Each line below needs to be restated word for word.
━━━━
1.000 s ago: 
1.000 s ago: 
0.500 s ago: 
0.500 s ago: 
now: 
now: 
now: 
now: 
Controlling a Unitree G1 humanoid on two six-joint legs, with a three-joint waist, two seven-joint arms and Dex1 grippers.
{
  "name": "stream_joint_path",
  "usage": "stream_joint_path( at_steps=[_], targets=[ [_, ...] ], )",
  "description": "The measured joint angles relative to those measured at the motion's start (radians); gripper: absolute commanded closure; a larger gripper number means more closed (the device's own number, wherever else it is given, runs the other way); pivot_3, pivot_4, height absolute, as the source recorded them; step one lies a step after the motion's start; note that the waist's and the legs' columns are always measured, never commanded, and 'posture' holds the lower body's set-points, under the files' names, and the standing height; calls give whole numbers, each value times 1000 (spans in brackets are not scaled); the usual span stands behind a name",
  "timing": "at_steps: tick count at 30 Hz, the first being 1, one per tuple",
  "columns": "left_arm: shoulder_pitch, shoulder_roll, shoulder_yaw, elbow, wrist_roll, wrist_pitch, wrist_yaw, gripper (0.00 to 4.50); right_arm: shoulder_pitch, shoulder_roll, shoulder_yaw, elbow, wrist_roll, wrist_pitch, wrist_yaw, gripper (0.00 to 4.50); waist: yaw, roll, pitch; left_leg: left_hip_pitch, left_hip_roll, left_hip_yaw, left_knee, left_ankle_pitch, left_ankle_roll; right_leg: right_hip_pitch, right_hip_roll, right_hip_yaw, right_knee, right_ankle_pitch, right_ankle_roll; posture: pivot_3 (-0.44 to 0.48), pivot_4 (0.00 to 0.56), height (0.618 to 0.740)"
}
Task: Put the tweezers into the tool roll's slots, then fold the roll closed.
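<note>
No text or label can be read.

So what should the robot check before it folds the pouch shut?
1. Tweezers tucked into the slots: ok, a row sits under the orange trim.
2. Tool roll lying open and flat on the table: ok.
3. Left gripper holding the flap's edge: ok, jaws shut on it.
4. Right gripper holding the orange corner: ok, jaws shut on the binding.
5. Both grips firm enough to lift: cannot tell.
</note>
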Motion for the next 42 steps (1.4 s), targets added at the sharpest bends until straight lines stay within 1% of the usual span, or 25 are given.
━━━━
● Expected output
1.000 s ago: 
1.000 s ago: 
0.500 s ago: 
0.500 s ago: 
now: 
now: 
now: 
now: 
Controlling a Unitree G1 humanoid on two six-joint legs, with a three-joint waist, two seven-joint arms and Dex1 grippers.
{
  "name": "stream_joint_path",
  "usage": "stream_joint_path( at_steps=[_], targets=[ [_, ...] ], )",
  "description": "The measured joint angles relative to those measured at the motion's start (radians); gripper: absolute commanded closure; a larger gripper number means more closed (the device's own number, wherever else it is given, runs the other way); pivot_3, pivot_4, height absolute, as the source recorded them; step one lies a step after the motion's start; note that the waist's and the legs' columns are always measured, never commanded, and 'posture' holds the lower body's set-points, under the files' names, and the standing height; calls give whole numbers, each value times 1000 (spans in brackets are not scaled); the usual span stands behind a name",
  "timing": "at_steps: tick count at 30 Hz, the first being 1, one per tuple",
  "columns": "left_arm: shoulder_pitch, shoulder_roll, shoulder_yaw, elbow, wrist_roll, wrist_pitch, wrist_yaw, gripper (0.00 to 4.50); right_arm: shoulder_pitch, shoulder_roll, shoulder_yaw, elbow, wrist_roll, wrist_pitch, wrist_yaw, gripper (0.00 to 4.50); waist: yaw, roll, pitch; left_leg: left_hip_pitch, left_hip_roll, left_hip_yaw, left_knee, left_ankle_pitch, left_ankle_roll; right_leg: right_hip_pitch, right_hip_roll, right_hip_yaw, right_knee, right_ankle_pitch, right_ankle_roll; posture: pivot_3 (-0.44 to 0.48), pivot_4 (0.00 to 0.56), height (0.618 to 0.740)"
}
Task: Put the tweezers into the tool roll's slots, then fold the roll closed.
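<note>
No text or label can be read.

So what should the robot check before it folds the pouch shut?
1. Tweezers tucked into the slots: ok, a row sits under the orange trim.
2. Tool roll lying open and flat on the table: ok.
3. Left gripper holding the flap's edge: ok, jaws shut on it.
4. Right gripper holding the orange corner: ok, jaws shut on the binding.
5. Both grips firm enough to lift: cannot tell.
</note>
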Motion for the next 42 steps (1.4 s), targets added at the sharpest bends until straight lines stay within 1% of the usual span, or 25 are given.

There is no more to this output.